For such a seemingly standard problem, I can't seem to find a reference for it...
Prove that if $A$ is a finitely generated subgroup of $\mathbb{Q}^n$ then it has the form $\{\sum_{i=1}^k n_ia_i:n_i \in \mathbb{Z}\}$ where $a_1, \dots, a_k$ is a linearly independent set of elements of the vector space $\mathbb{Q}^n$ (in particular, $k \le n$ and $A \cong \mathbb{Z}^k$).
On
Every finitely generated torsion free abelian group is isomorphic to $\mathbb{Z}^k$, for some positive integer $k$, by the Structure Theorem for Finitely Generated Abelian Groups.
$A$ is a finitely generated torsion-free abelian group. $($$a \in A$ is called a torsion element if $o(a) < \infty$ or there exists $n > 0$ such that $na = 0$.$)$ Since $A \subseteq \mathbb{Q}^n$ and $a \neq 0$, this means that $na \ne 0$ for all $n \in \mathbb{Q}$, $n \neq 0$ as $a$ is linearly independent in $\mathbb{Q}^n$. By the fundamental theorem of finitely generated abelian groups, $A \cong \mathbb{Z}^k$ for some $k \ge 0$. That is, there exists $a_1, \dots, a_k \in A$ such that $$\mathbb{Z}^k \to A,\text{ }(n_1, \dots, n_k) \mapsto n_1a_1 + \dots + a_ka_k$$is an isomorphism.
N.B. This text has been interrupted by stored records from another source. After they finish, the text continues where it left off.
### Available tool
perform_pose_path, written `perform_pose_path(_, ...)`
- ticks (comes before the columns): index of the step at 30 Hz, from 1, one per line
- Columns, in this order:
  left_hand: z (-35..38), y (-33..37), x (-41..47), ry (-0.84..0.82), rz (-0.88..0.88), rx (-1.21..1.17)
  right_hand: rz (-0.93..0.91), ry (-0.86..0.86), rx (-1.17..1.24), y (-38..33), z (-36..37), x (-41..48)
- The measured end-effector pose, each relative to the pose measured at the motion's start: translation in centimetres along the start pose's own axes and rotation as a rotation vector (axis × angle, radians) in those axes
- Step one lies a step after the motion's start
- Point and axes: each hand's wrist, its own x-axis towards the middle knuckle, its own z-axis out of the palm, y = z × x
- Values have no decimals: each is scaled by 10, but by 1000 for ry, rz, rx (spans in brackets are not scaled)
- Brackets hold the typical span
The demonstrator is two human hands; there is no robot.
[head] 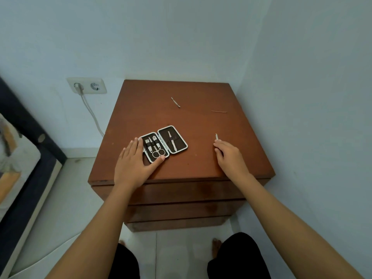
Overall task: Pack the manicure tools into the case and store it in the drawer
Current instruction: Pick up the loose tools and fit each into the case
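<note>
Resting left grip (134, 160): flat, spread fingers on open manicure case (163, 143).
Right grip (229, 156): pinching slim metal tool (217, 137), well right of case.
Worktop (201, 125): smooth brown wood.

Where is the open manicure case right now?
In the head view, the manicure case lies open near the cabinet top's front-left, under the left hand's fingertips.

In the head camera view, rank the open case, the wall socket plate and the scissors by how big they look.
1. Open case
2. Wall socket plate, farther from the camera, so only apparent size
3. Scissors, inside the case
</note>
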Motion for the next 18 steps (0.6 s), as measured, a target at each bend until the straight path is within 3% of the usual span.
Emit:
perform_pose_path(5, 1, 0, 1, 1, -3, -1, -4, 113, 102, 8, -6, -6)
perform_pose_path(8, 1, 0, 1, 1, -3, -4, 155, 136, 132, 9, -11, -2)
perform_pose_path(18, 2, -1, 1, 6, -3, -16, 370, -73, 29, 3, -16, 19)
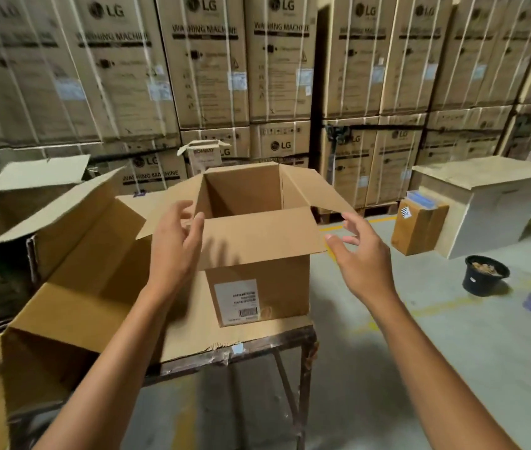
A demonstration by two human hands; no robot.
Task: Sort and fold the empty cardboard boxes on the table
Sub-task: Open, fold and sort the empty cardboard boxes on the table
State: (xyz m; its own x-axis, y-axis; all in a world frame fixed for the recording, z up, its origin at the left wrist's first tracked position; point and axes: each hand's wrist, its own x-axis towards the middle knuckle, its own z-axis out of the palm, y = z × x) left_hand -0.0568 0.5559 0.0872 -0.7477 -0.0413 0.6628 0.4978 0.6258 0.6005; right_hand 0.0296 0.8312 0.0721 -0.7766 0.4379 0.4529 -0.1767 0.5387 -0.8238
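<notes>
An open brown cardboard box (257, 264) stands upright on the metal table (257, 344), all its top flaps spread, a white label on its near side. It looks empty inside. My left hand (176, 245) hovers at the left end of the near flap, fingers relaxed, holding nothing. To the right of that flap's corner is my right hand (361, 254), fingers loosely spread and just off the cardboard. A larger box (72, 287) lies on its side to the left, its flaps open towards me.
Tall stacks of washing-machine cartons (209, 60) fill the background. A small open box (204, 154) sits behind the table. On the floor at right are a sealed brown carton (416, 225), a white plinth (491, 203) and a black bucket (486, 276).
</notes>
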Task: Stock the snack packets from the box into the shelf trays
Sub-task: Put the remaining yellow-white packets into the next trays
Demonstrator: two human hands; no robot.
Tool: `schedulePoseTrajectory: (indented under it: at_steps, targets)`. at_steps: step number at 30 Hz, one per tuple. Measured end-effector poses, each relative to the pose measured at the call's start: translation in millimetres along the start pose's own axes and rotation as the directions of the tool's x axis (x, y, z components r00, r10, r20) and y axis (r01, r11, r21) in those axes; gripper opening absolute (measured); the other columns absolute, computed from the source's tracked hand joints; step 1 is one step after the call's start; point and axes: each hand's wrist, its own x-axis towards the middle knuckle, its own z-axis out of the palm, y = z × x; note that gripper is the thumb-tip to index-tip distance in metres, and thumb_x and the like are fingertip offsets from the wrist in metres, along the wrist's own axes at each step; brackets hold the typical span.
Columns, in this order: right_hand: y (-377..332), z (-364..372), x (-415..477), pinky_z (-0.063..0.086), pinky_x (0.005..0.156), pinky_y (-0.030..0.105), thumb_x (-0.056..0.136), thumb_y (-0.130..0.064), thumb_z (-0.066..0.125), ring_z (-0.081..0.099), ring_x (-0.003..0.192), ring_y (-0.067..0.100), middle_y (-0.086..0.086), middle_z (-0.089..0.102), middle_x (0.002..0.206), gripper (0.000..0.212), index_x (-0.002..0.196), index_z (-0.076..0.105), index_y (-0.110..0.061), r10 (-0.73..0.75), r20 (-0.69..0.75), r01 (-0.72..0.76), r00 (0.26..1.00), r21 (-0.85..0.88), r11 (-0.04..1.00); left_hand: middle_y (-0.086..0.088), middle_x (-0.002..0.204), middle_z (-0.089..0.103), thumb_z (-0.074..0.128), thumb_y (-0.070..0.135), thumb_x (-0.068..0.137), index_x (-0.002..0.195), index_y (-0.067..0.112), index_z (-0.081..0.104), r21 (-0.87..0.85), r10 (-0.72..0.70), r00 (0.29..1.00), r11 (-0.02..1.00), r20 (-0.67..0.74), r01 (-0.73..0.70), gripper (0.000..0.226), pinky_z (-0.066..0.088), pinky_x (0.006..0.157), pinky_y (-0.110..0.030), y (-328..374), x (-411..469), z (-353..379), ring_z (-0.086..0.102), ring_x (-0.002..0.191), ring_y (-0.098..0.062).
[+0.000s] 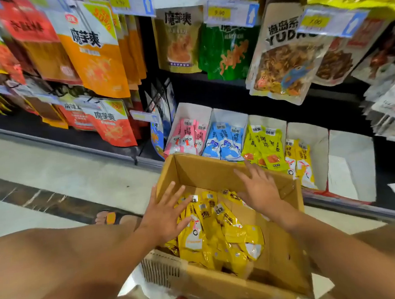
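Note:
An open cardboard box (207, 169) stands on the floor before the bottom shelf, holding several yellow snack packets (220, 231). My left hand (165, 211) hovers over the box's left side with fingers spread, touching the top packets. Fingers straight, my right hand (257, 185) reaches over the box's far right part and holds nothing. Behind the box, white shelf trays hold pink packets (186, 136), blue packets (223, 140), yellow-green packets (264, 147) and yellow packets (301, 161). The rightmost tray (352, 163) has nothing in it.
Hanging snack bags (93, 56) fill the pegs above, with price tags (229, 13) sticking out. A grey tiled floor (54, 162) lies to the left. My sandalled foot (108, 218) is beside the box, and my knees frame it at the bottom.

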Motion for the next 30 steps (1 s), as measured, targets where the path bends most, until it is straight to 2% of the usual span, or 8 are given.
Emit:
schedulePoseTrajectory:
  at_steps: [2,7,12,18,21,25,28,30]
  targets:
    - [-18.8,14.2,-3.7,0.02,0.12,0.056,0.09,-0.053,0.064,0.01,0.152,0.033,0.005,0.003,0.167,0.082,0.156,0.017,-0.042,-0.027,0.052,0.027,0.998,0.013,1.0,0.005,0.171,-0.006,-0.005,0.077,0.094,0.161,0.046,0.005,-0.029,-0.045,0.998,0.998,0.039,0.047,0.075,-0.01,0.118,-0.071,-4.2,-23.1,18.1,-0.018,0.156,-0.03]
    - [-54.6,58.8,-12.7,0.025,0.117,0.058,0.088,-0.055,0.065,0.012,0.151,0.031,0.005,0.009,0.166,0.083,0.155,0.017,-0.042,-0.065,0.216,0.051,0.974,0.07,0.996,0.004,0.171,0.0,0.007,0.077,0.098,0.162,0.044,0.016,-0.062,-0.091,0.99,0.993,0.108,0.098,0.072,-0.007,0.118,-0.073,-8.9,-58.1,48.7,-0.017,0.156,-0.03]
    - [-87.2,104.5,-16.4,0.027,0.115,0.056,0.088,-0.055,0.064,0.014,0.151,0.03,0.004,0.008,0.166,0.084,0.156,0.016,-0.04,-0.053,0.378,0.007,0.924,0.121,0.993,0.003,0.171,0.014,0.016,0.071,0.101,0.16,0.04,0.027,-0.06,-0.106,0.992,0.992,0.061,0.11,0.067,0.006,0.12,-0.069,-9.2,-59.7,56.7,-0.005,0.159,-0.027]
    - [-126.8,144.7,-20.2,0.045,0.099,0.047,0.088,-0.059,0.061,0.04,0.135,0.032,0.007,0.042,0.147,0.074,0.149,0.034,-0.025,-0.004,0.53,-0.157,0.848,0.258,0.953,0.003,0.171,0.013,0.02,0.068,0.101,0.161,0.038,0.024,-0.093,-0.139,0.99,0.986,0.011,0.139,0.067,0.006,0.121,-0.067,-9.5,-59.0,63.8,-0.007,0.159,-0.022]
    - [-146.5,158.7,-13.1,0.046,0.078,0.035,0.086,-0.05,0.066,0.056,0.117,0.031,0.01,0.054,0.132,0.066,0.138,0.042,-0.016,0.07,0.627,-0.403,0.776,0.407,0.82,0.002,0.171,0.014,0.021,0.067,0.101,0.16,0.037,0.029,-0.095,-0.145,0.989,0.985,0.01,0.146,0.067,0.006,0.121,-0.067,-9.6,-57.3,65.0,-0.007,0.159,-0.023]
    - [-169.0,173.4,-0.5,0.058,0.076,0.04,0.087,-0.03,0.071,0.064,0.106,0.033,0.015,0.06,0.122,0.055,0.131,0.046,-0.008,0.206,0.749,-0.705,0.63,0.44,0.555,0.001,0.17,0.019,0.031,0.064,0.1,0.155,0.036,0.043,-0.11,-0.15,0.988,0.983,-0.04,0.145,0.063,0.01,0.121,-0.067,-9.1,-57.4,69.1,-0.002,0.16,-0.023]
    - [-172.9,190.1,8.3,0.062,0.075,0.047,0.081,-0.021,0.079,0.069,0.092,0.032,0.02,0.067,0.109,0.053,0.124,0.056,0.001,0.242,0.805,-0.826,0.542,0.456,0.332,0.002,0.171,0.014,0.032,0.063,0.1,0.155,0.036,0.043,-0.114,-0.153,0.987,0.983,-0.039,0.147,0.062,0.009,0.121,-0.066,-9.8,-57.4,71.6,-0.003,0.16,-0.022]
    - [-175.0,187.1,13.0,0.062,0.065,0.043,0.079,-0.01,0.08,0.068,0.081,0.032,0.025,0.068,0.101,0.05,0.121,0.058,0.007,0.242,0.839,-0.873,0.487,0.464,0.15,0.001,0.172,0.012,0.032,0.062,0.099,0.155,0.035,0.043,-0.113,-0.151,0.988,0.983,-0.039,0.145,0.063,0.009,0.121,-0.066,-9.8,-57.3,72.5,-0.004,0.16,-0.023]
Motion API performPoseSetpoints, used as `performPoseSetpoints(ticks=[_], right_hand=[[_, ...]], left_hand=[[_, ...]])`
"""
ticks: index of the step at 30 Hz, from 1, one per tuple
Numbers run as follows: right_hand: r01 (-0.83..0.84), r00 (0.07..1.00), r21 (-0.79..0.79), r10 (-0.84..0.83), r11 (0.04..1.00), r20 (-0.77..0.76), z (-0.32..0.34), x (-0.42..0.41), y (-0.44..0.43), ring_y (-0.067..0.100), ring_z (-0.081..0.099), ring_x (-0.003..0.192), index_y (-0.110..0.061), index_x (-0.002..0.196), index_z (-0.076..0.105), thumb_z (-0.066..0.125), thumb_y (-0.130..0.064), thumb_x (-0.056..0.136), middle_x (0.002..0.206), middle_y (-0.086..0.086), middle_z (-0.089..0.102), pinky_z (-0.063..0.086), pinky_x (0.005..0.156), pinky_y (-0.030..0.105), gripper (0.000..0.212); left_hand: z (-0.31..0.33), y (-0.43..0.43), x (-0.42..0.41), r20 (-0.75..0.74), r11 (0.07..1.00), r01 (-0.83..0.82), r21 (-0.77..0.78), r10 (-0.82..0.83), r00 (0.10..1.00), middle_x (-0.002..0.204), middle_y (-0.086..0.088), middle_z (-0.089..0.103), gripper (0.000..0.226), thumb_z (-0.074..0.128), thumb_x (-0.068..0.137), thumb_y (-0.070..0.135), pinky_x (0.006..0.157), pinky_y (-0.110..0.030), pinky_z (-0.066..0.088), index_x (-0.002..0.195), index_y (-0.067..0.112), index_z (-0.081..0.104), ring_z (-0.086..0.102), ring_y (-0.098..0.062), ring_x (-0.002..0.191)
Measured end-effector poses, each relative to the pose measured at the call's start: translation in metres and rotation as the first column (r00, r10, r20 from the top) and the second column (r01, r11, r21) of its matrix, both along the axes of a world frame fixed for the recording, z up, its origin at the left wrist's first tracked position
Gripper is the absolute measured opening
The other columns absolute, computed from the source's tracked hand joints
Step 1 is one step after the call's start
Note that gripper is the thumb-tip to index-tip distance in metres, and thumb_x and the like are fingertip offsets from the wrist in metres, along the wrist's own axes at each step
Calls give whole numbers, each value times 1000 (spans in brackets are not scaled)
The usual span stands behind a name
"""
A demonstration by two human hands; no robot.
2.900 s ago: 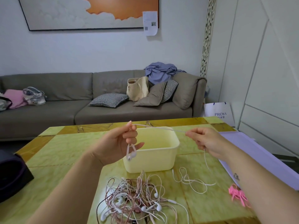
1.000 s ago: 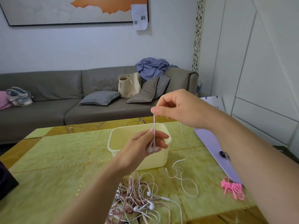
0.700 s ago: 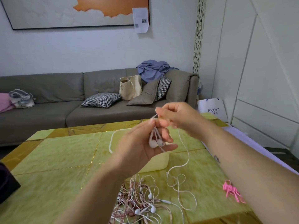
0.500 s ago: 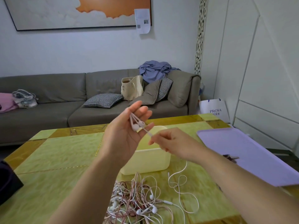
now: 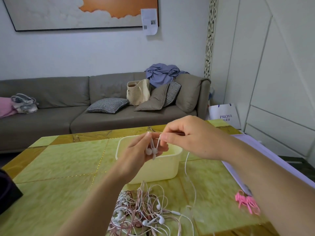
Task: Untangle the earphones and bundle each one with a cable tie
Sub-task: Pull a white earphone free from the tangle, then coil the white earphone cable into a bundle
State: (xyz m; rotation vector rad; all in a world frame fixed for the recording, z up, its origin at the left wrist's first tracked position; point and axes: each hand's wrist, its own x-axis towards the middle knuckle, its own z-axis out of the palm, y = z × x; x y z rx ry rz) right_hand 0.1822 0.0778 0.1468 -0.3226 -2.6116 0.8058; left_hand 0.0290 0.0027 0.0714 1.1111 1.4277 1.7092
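The left hand [image 5: 136,155], at frame centre, grips the earbuds of one white earphone [image 5: 149,151] while the right hand [image 5: 192,137], just to its right, pinches its cable, whose slack hangs downward to the desk [image 5: 59,159]; the pink cable ties [image 5: 247,201] lie lower right, nearer the right hand.

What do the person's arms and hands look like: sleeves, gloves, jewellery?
The left forearm and right forearm are bare, with no sleeve in view. The left hand and right hand wear no gloves; no ring, watch or bracelet shows.
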Motion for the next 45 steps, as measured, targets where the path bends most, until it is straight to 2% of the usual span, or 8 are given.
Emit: performPoseSetpoints(ticks=[7, 10, 15, 25, 29, 36, 39, 45], right_hand=[[-44, 997, -55, 41, 998, -59, 9, 6, -5, -1, 44, 44, -11, 79, 70, 54, -21, 95, 43, -17, 46, 33, 50, 9, 25], [-56, 997, -46, 53, 997, -58, 9, 7, -5, 6, 33, 45, -16, 75, 70, 56, -26, 94, 48, -10, 36, 28, 48, 16, 26], [-80, 997, -20, 80, 997, -12, 10, 8, -7, 7, 31, 44, -19, 71, 70, 56, -27, 93, 47, -8, 34, 28, 46, 15, 26], [-75, 993, -37, 72, 996, -94, 14, 2, 1, 1, 43, 44, -10, 73, 69, 55, -22, 94, 45, -18, 50, 32, 51, 9, 28], [17, 982, -44, -25, 999, -189, 11, -10, 17, 11, 36, 51, -14, 70, 68, 55, -28, 94, 53, 1, 43, 29, 50, 16, 31], [65, 965, -323, -141, 944, -219, -28, -34, 44, 7, 38, 53, -14, 70, 66, 57, -32, 93, 56, -2, 43, 33, 57, 21, 31], [53, 975, -373, -129, 926, -183, -59, -39, 43, 13, 37, 58, -1, 77, 65, 57, -30, 94, 61, 3, 45, 29, 57, 29, 34], [-11, 992, -145, 29, 989, 123, -73, -25, 15, 10, 41, 55, -28, 93, 70, 51, -31, 97, 56, -9, 44, 32, 54, 24, 20]], left_hand=[[7, 1, -6, 80, 993, -58, 106, 50, 996, 90, -15, 70, 36, 32, 102, 21, 89, -37, 51, 111, 4, 62, 65, -27, 87], [12, 2, -11, 251, 981, -120, 155, 79, 965, 77, -5, 71, 33, 32, 102, 19, 66, -22, 56, 106, 6, 61, 68, -12, 71], [15, 5, -20, 503, 977, -160, 143, 67, 862, 92, -9, 72, 35, 33, 102, 24, 64, -22, 58, 100, 4, 61, 71, -16, 83], [2, 0, 10, -74, 999, 39, 6, -38, 996, 89, -8, 74, 46, 29, 99, 35, 92, -38, 49, 92, 13, 68, 68, -21, 92], [6, -8, 23, -70, 988, 155, -8, -155, 985, 82, -7, 72, 49, 36, 92, 46, 91, -38, 52, 95, 8, 66, 68, -22, 87], [20, -15, 30, 182, 933, 330, 140, -352, 918, 67, -6, 59, 29, 44, 94, 25, 85, -43, 54, 96, 5, 65, 63, -19, 65], [28, -13, 26, 315, 937, 235, 259, -312, 896, 69, -6, 62, 33, 39, 90, 24, 80, -38, 56, 105, 3, 60, 65, -18, 67], [18, -5, -4, 282, 972, -27, 235, -41, 959, 99, -6, 72, 33, 29, 102, 15, 92, -35, 50, 119, 9, 57, 68, -19, 97]])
In particular, $$A = \{n_1a_1 + \dots + n_ka_k\text{ }|\text{ }n_i \in \mathbb{Z}\} = \mathbb{Z}a_1 \oplus \dots \oplus \mathbb{Z}a_k$$ and $n_1a_1 + \dots + n_ka_k = 0$, $n_i \in \mathbb{Z}$, which is only the case if and only if $$n_1 = n_2 = \dots = n_k = 0.$$We now prove $k \le n$. Since $\mathbb{Q}^n$ is an $n$-dimensional vector space over $\mathbb{Q}$, any linearly independent set has at most $n$-elements. So it is enough to show $\{a_1, \dots, a_k\} \subseteq \mathbb{Q}^n$ is a linearly independent set. Assume$${{r_1}\over{m}}a_1 + \dots + {{r_k}\over{m}}a_k = 0$$ for $r_i, m \in \mathbb{Z}$. This means that$$r_1a_1 + \dots + r_ka_k = 0 \implies r_i = 0.$$Hence, $a_1, \dots, a_k$ are linearly independent.